Overwriting code/preprocess.py


In [10]:
from sagemaker.sklearn.processing import SKLearnProcessor
from sagemaker.processing import ProcessingInput, ProcessingOutput

CODE_PREFIX = f'{GRP_NAME}/code/' # S3 prefix to store code
processcode_s3_path = sagemaker_session.upload_data('code/preprocess.py', key_prefix=CODE_PREFIX)
print(processcode_s3_path)

sklearn_framework_version = "1.2-1"
processing_dir = f's3://{bucket}/{GRP_NAME}/processing'

sklearn_processor = SKLearnProcessor(
    framework_version=sklearn_framework_version,
    instance_type=processing_instance_type,
    instance_count=processing_instance_count,
    base_job_name=BASE_JOB_PROCESSING_NAME,
    role=role,
    sagemaker_session=pipeline_session
)

processor_args = sklearn_processor.run(
    inputs=[
        ProcessingInput(source=input_data, destination="/opt/ml/processing/input"),
    ],
    outputs=[
        ProcessingOutput(output_name="scaler_model", source="/opt/ml/processing/scaler_model", destination=f"{processing_dir}/scaler_model"),
        ProcessingOutput(output_name="train", source="/opt/ml/processing/train", destination=f"{processing_dir}/train"),
        ProcessingOutput(output_name="validation", source="/opt/ml/processing/validation", destination=f"{processing_dir}/validation"),
        ProcessingOutput(output_name="test", source="/opt/ml/processing/test", destination=f"{processing_dir}/test"),
    ],
    code=processcode_s3_path,
)

The input argument instance_type of function (sagemaker.image_uris.retrieve) is a pipeline variable (<class 'sagemaker.workflow.parameters.ParameterString'>), which is interpreted in pipeline execution time only. As the function needs to evaluate the argument value in SDK compile time, the default_value of this Parameter object will be used to override it. Please make sure the default_value is valid.

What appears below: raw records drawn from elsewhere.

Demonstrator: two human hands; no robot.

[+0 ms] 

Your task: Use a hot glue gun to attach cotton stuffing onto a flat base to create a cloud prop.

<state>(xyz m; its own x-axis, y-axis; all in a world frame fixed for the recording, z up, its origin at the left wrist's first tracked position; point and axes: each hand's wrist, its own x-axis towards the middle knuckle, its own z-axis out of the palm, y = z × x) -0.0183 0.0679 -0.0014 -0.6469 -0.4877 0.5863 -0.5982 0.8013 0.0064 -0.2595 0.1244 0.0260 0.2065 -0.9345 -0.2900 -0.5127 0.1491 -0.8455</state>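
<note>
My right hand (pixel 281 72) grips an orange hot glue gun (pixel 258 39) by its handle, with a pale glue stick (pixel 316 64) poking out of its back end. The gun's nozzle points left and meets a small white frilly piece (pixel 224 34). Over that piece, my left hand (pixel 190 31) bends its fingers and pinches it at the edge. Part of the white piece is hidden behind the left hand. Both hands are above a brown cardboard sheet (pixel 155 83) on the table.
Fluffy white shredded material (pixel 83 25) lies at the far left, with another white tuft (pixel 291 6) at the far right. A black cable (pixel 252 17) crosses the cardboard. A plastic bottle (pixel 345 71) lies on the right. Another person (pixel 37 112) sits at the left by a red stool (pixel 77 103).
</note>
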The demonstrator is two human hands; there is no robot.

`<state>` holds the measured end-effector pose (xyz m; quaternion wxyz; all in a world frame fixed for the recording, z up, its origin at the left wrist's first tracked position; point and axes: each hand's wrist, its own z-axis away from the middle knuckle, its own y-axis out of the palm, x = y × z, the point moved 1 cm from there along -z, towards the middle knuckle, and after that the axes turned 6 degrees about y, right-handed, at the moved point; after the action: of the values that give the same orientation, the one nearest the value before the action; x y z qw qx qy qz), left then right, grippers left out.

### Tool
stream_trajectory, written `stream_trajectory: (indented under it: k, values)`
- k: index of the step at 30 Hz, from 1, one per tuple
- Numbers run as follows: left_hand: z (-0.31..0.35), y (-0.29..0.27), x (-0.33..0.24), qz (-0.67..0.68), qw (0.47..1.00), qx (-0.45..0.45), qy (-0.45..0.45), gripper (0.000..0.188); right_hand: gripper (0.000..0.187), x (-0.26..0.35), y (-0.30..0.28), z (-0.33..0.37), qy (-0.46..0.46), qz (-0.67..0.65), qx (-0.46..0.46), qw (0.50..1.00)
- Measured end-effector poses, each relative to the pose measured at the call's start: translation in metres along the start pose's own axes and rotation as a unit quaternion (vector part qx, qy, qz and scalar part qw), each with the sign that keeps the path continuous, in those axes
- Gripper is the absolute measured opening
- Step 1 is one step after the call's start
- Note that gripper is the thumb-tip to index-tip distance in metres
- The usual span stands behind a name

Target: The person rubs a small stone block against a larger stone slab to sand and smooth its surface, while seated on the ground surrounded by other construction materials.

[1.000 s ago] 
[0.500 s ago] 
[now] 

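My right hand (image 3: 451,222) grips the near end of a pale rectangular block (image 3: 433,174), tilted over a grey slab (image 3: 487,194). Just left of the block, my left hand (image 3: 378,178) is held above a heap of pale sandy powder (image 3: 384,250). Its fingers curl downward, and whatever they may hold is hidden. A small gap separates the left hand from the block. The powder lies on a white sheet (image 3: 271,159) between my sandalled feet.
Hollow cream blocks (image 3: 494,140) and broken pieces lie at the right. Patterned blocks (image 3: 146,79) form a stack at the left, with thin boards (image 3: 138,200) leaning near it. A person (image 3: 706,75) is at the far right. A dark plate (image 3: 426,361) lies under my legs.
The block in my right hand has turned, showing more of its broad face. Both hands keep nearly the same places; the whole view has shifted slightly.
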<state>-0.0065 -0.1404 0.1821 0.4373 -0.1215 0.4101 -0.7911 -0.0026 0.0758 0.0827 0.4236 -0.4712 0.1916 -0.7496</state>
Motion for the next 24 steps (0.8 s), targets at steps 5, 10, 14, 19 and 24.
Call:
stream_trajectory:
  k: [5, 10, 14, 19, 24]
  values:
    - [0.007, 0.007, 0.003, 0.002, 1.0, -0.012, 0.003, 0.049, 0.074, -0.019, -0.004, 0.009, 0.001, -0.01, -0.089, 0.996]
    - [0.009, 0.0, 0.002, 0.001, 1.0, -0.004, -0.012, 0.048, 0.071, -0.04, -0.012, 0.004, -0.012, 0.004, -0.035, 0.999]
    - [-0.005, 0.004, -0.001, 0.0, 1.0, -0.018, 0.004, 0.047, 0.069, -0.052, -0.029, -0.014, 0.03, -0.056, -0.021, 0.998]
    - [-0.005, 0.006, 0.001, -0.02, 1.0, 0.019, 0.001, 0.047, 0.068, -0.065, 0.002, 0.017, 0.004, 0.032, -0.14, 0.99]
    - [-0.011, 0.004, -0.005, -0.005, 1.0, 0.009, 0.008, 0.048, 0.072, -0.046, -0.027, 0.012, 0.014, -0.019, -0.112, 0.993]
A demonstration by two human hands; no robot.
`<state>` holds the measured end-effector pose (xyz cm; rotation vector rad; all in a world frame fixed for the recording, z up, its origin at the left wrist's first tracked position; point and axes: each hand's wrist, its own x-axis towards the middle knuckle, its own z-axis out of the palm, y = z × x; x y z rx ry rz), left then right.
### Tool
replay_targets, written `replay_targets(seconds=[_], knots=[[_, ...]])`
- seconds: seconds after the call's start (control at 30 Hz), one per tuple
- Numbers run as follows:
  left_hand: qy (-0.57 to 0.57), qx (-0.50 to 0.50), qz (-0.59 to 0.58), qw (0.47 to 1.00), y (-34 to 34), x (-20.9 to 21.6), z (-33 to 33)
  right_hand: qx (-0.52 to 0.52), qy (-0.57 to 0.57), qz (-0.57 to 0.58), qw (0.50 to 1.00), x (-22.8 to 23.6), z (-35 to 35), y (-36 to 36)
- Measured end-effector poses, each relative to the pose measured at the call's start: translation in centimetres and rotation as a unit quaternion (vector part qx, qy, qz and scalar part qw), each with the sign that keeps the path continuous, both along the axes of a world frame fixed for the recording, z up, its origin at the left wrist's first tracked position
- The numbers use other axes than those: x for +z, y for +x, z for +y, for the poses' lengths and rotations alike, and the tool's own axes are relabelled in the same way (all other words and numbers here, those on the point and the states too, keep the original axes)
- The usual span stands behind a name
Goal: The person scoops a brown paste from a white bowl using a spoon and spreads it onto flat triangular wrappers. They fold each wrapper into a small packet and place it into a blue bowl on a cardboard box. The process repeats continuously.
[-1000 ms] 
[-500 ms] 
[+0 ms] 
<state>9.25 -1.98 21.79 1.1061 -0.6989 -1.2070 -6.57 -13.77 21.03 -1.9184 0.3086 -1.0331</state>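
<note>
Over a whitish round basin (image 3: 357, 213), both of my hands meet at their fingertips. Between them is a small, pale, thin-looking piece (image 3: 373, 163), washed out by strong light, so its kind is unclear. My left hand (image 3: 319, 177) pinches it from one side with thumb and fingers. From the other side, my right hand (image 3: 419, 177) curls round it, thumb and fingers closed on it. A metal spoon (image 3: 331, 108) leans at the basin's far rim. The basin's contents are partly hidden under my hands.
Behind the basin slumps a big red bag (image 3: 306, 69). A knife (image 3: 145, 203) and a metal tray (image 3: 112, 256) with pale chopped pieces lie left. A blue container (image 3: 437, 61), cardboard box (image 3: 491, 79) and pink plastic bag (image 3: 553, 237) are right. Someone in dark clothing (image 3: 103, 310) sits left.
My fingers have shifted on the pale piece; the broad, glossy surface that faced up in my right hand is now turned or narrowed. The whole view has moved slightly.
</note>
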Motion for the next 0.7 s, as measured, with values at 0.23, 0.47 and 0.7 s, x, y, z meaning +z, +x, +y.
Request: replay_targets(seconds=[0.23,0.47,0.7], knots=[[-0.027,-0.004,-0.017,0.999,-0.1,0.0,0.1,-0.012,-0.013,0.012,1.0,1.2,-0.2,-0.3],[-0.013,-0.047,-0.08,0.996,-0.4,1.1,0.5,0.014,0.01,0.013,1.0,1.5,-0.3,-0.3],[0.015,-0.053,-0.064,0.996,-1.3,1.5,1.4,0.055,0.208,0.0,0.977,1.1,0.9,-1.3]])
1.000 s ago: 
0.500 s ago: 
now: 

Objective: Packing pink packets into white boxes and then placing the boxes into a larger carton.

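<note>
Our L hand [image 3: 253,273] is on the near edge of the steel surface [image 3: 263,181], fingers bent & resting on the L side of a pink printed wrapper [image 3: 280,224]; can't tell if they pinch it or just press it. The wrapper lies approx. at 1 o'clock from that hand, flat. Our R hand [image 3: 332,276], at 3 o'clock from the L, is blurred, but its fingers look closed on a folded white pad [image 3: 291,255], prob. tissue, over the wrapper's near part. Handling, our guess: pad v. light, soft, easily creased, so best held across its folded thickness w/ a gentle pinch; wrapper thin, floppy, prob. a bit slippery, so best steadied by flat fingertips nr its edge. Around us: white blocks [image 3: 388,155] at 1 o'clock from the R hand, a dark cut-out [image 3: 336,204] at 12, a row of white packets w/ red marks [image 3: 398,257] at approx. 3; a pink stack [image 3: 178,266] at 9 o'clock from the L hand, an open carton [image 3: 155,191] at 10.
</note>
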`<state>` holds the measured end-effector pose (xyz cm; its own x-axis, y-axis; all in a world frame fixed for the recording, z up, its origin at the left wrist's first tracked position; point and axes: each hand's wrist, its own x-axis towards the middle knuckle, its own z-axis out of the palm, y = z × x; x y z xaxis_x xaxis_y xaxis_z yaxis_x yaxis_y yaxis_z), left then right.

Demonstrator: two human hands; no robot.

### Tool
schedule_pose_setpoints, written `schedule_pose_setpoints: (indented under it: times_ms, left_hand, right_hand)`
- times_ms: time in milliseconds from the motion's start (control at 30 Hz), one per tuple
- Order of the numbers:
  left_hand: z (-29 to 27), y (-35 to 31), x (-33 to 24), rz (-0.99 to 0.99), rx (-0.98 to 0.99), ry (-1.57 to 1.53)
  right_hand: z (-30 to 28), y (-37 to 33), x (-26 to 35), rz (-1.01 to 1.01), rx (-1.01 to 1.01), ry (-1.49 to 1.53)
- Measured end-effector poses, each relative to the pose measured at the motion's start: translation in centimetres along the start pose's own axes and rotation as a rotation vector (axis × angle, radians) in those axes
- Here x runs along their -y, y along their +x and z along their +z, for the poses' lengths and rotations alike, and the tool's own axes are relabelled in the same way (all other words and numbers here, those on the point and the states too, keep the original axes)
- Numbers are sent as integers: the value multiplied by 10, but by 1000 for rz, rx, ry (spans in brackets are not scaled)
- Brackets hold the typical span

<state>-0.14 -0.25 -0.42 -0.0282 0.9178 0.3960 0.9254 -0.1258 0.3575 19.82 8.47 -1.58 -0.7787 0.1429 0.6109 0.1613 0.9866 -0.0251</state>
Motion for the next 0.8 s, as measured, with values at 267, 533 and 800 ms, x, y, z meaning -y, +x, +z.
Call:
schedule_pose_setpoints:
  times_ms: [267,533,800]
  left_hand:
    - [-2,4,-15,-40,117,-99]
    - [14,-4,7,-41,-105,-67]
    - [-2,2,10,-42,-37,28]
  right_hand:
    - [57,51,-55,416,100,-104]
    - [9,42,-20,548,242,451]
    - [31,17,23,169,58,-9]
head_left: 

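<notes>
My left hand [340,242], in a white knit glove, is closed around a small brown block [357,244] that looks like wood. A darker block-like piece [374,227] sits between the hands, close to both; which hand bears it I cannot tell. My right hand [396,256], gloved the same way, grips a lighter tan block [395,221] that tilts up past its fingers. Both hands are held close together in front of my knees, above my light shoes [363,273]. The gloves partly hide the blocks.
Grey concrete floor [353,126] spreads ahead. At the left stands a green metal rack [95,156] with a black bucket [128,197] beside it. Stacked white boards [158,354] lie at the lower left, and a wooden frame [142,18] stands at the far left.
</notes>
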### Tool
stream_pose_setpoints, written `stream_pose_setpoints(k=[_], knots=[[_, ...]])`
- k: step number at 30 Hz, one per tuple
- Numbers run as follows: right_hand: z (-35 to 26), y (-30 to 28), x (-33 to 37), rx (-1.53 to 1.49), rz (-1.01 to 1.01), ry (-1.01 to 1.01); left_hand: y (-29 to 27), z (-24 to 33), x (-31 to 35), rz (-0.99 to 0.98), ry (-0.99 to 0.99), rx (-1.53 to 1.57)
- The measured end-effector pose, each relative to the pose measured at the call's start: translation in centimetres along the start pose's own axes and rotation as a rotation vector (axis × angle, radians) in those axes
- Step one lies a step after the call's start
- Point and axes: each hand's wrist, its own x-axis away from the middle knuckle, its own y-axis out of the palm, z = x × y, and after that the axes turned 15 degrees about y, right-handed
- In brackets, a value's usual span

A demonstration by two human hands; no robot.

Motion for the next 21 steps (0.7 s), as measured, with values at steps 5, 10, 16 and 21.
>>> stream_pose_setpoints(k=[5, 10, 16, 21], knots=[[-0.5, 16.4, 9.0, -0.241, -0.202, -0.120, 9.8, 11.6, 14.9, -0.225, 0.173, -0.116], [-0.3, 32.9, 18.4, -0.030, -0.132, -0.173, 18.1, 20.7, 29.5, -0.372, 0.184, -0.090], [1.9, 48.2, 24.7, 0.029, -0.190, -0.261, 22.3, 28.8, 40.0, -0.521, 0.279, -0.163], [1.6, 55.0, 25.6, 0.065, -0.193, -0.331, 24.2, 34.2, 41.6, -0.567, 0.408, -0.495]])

s3://sagemaker-us-east-1-843047345337/GRP1/code/preprocess.py




In [11]:
from sagemaker.processing import ProcessingInput, ProcessingOutput
from sagemaker.workflow.steps import ProcessingStep

step_process = ProcessingStep(
    name="PreprocessData",
    step_args=processor_args,
)

## Training (XGBoost) + Hyperparameter Tuning

In [12]:
from sagemaker.inputs import TrainingInput
from sagemaker.estimator import Estimator
from sagemaker.workflow.steps import TrainingStep, TuningStep
from sagemaker.tuner import (
    ContinuousParameter,
    IntegerParameter,
    HyperparameterTuner,
)

RANDOM_STATE = 2024

image_uri = sagemaker.image_uris.retrieve(
    framework="xgboost",
    region=region,
    version="1.7-1",
    py_version="py3",
)

xgb_train = Estimator(
    image_uri=image_uri,
    instance_type=training_instance_type,
    instance_count=1,
    output_path=MODEL_OUTPUT_S3_PATH,
    base_job_name=BASE_JOB_TRAINING_NAME,
    sagemaker_session=pipeline_session,
    role=role,
)

xgb_train.set_hyperparameters(
    objective="binary:logistic",
    num_round=100,
    eta=0.2,
    gamma=4,
    reg_lambda=10,
    subsample=0.7,
    verbosity=0
)

hyperparameter_ranges = {
    "min_child_weight": IntegerParameter(5, 10, scaling_type="Logarithmic"),
    "max_depth": IntegerParameter(4, 8, scaling_type="Logarithmic"),
    "alpha": ContinuousParameter(0.01, 10, scaling_type="Logarithmic"),
    "lambda": ContinuousParameter(0.01, 10, scaling_type="Logarithmic")
}

objective_metric_name="validation:auc"
tuner_log = HyperparameterTuner(
    xgb_train,
    objective_metric_name,
    hyperparameter_ranges,
    max_jobs=3,
    max_parallel_jobs=3,
    strategy="Random",
    objective_type="Maximize",
    random_seed=RANDOM_STATE
)

hpo_args = tuner_log.fit(
    inputs={
        "train": TrainingInput(
            s3_data=step_process.properties.ProcessingOutputConfig.Outputs["train"].S3Output.S3Uri,
            content_type="text/csv",
        ),
        "validation": TrainingInput(
            s3_data=step_process.properties.ProcessingOutputConfig.Outputs["validation"].S3Output.S3Uri,
            content_type="text/csv",
        ),
    }
)


step_train = TuningStep(
    name="TrainHPTuning",
    step_args=hpo_args,
)


## Evaluate model [Best model post tuning]

In [13]:
%%writefile code/evaluate.py

import json
import logging
import math
import pickle
import tarfile
import os

import numpy as np
import pandas as pd
import xgboost
from sklearn.metrics import mean_squared_error, roc_auc_score, f1_score
import pathlib

logger = logging.getLogger()
logger.setLevel(logging.DEBUG)
logger.addHandler(logging.StreamHandler())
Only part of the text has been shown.